Sound information on the value of the major indigenous breeds is now available. The advantages to be obtained from crossbreeding have been demonstrated in terms of growth, and there is widespread interest in its adoption. The question of the optimum size of the crossbred cow for a specific environment, and the possibility that selection for maximum growth may in some cases be counter-productive, is of concern. Similarly, crossbreeding under the more rigorous environment of the cattle post may have different requirements than in the ranch situation. The optimum choice of breeding programmes in the transition from the Tswana, through Tuli-crosses and Brahman-crosses up to Simmental-crosses cannot be determined from field experimental work covering all situations.

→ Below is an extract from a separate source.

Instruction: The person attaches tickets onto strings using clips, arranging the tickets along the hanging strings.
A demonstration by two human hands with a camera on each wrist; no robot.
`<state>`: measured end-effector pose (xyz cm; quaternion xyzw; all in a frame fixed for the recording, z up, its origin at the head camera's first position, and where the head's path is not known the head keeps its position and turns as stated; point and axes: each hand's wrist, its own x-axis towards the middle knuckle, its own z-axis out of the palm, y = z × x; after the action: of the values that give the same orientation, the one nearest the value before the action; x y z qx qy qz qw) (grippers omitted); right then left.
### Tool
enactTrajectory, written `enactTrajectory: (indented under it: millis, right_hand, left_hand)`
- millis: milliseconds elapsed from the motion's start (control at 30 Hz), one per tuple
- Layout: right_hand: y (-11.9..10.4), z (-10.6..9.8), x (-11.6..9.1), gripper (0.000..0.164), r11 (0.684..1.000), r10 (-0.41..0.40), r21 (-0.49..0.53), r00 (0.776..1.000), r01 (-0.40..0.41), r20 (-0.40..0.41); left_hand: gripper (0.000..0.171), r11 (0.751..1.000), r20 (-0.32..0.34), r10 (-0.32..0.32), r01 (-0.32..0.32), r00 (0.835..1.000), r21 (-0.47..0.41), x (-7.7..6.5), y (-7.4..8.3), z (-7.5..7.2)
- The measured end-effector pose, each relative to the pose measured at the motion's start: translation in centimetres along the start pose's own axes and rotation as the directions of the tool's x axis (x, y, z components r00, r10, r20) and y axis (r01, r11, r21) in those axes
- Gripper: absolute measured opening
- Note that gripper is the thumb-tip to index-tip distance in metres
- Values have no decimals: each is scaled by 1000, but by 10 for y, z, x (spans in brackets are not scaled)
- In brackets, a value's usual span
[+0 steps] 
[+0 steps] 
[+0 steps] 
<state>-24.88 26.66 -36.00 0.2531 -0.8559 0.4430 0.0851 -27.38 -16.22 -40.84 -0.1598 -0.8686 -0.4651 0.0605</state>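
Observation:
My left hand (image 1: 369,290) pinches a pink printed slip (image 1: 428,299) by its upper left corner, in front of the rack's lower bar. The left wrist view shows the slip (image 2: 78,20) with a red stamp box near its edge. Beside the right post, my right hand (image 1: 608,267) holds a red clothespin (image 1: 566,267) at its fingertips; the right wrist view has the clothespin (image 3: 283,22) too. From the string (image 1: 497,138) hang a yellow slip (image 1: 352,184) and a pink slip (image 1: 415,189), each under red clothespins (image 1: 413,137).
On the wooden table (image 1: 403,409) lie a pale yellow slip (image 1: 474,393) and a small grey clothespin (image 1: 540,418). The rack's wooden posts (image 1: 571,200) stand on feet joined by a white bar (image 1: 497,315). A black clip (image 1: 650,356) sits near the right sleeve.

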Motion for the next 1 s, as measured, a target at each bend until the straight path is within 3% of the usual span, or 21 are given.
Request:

There is a total gap in research knowledge in this area. Experience suggests that milking low-yielding cows detracts significantly from beef production. However, opportunities exist for dual-purpose production which may be commercially attractive in certain localities. A research question in Botswana is whether the Tswana cow is suitable for this purpose or whether a cross with a breed such as Simmental would be more appropriate.
Seasonal rains rarely fail completely in Botswana. More commonly, minor seasonal differences occur in the total rainfall and in its distribution within the season and these have marked effects on forage and cattle production. The best tactical responses of producers to such situations, which are in essence droughts of various severities and durations, have not been investigated in Botswana. Formal research programmes cannot be designed to include drought situations, so research results do not lend themselves readily to the formulation of extension recommendations for times of drought. Ongoing research in Botswana will identify possible improvements in the existing systems, and the value of these improvements are related in varying degrees to their performance in drought situations. Despite the methodological difficulties involved, research must be capable of estimating this performance.